→ REQUIRED WORK:
Transcribe word for word the lines below from the line with "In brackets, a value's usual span" through the line with "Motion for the", ends included.

= Beginning of Section =

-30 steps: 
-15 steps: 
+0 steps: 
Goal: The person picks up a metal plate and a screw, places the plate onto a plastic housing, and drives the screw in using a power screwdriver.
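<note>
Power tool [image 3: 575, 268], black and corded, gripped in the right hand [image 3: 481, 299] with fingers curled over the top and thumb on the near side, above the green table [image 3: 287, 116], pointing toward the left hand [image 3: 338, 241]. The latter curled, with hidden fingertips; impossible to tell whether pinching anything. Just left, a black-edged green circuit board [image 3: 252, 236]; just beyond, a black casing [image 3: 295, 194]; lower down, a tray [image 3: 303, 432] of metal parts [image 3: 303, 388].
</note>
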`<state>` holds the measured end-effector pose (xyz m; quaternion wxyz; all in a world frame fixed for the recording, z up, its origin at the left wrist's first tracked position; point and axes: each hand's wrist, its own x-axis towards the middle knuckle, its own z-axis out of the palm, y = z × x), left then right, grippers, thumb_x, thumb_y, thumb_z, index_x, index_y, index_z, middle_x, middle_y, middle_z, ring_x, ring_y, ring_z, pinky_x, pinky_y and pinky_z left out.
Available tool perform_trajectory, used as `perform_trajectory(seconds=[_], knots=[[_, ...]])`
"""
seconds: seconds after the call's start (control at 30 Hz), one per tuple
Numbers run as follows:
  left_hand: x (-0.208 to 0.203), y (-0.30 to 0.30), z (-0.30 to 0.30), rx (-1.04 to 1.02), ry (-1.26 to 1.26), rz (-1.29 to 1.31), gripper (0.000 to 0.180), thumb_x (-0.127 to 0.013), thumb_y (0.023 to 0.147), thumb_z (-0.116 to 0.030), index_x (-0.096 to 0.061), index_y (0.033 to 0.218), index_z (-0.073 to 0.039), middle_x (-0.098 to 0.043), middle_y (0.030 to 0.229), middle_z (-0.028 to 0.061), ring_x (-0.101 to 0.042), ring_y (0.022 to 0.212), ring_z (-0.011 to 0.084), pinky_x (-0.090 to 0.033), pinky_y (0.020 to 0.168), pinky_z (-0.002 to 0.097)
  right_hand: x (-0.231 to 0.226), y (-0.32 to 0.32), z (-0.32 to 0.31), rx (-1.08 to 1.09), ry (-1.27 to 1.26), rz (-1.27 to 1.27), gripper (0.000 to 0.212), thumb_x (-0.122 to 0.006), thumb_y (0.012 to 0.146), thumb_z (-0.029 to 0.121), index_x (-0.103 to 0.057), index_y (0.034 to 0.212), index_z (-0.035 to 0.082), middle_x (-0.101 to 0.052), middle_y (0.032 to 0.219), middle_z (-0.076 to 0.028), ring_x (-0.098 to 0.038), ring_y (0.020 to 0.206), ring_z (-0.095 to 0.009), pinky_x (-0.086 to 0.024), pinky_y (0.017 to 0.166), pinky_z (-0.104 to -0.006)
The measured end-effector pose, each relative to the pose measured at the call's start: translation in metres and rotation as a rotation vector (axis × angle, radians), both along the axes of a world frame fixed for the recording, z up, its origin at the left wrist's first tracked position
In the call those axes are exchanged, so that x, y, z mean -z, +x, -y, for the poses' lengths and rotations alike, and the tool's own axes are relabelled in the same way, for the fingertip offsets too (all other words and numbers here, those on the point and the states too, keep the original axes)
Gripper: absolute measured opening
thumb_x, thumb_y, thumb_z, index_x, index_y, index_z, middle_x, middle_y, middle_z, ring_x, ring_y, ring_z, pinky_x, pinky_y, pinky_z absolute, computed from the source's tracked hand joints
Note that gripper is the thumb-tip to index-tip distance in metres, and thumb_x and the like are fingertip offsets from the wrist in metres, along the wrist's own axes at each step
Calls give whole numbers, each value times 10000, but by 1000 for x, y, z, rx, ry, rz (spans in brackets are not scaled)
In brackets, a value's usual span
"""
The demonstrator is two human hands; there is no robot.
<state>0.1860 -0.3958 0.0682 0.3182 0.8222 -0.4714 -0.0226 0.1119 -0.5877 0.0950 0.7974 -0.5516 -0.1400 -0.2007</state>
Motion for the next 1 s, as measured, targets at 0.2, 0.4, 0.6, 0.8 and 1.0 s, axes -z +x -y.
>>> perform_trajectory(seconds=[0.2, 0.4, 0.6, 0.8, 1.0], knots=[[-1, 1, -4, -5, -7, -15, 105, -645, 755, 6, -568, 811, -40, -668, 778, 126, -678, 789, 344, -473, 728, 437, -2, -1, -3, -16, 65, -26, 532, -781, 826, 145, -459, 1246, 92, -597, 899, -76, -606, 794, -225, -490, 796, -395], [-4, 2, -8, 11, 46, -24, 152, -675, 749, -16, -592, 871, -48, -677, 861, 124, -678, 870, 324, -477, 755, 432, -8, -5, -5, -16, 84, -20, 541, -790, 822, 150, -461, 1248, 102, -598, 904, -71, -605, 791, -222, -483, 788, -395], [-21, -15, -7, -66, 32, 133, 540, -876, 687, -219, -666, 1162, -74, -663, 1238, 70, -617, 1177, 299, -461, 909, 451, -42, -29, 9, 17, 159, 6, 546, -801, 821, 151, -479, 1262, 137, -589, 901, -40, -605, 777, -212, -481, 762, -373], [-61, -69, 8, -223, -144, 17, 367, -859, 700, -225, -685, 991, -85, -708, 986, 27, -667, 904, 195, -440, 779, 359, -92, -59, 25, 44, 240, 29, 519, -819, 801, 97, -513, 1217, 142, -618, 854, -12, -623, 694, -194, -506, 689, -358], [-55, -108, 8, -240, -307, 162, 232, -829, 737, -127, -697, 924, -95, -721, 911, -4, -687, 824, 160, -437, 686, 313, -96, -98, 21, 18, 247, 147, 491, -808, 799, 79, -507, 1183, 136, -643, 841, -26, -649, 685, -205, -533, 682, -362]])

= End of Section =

→ TASK RESULT:
In brackets, a value's usual span
"""
The demonstrator is two human hands; there is no robot.
<state>0.1860 -0.3958 0.0682 0.3182 0.8222 -0.4714 -0.0226 0.1119 -0.5877 0.0950 0.7974 -0.5516 -0.1400 -0.2007</state>
Motion for the next 1 s, as measured, targets at 0.2, 0.4, 0.6, 0.8 and 1.0 s, axes -z +x -y.

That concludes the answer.